• REQUIREMENT: Look below. Copy each line that has "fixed" in it.

• STORED DATA:
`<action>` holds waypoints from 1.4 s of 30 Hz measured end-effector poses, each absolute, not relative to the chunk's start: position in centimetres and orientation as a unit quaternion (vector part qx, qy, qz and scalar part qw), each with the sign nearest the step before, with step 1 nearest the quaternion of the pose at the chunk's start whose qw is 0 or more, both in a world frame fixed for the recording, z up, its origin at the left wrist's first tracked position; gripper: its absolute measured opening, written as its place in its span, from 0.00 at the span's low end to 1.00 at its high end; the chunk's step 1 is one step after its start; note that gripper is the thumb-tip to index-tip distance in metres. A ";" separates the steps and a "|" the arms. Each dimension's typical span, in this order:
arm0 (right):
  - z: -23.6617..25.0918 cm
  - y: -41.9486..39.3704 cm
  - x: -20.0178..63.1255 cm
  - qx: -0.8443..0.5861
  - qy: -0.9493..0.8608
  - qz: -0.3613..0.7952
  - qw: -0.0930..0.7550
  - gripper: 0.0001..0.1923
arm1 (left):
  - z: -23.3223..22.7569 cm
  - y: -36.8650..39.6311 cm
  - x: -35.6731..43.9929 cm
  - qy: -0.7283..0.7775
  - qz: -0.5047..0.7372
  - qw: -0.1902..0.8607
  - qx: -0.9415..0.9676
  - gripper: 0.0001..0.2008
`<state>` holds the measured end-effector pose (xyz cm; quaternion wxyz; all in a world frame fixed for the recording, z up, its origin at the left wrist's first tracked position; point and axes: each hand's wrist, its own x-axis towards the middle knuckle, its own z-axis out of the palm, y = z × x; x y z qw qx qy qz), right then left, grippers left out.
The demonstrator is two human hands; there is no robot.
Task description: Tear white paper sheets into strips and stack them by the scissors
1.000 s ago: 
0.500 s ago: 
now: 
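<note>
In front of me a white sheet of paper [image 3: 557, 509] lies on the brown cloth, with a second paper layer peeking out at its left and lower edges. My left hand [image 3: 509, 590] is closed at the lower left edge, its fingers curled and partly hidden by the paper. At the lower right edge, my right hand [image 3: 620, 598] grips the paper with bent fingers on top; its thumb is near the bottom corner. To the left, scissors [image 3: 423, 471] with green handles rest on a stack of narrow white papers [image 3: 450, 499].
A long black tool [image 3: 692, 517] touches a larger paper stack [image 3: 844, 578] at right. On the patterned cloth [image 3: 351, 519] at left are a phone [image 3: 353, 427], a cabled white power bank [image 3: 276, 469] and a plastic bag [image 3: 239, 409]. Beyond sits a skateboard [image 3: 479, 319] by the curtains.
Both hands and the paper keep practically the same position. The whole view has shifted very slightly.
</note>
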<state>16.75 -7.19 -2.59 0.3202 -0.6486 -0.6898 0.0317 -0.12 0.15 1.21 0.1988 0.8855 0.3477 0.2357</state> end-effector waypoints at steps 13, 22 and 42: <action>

• PROBLEM SOLUTION:
`<action>` holds waypoints from 1.4 s of 30 Hz measured end-effector poses, each absolute, not relative to the chunk's start: position in centimetres and orientation as a unit quaternion (vector part qx, qy, qz and scalar part qw), each with the sign nearest the step before, with step 1 nearest the quaternion of the pose at the chunk's start whose qw is 0 or more, both in a world frame fixed for the recording, z up, its origin at the left wrist's first tracked position; gripper: its absolute measured opening, written as its place in its span, from 0.00 at the span's low end to 1.00 at its high end; the chunk's step 1 is one step after its start; note that gripper is the thumb-tip to index-tip distance in metres. A ";" separates the steps and a "|" the arms. Each dimension's typical span, in this order:
`<state>` holds the measured end-effector pose (xyz cm; quaternion wxyz; all in a world frame fixed for the recording, z up, its origin at the left wrist's first tracked position; point and axes: each hand's wrist, its own x-axis towards the middle knuckle, its own z-axis out of the palm, y = z × x; x y z qw qx qy qz), right then left, grippers left out.

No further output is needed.